Your task
Give only the number of lines in the listing below where the string "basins" occurs.
═══ Source material ═══
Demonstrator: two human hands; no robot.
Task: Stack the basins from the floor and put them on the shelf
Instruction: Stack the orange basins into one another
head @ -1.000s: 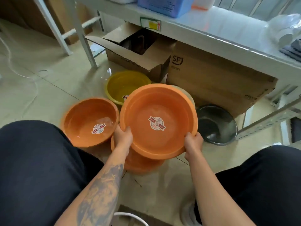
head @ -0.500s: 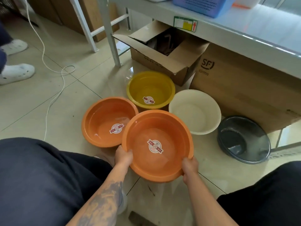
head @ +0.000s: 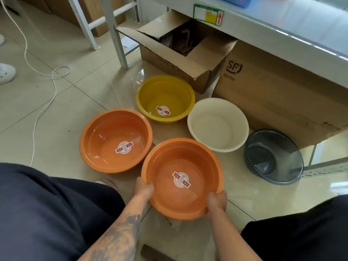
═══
Your response
2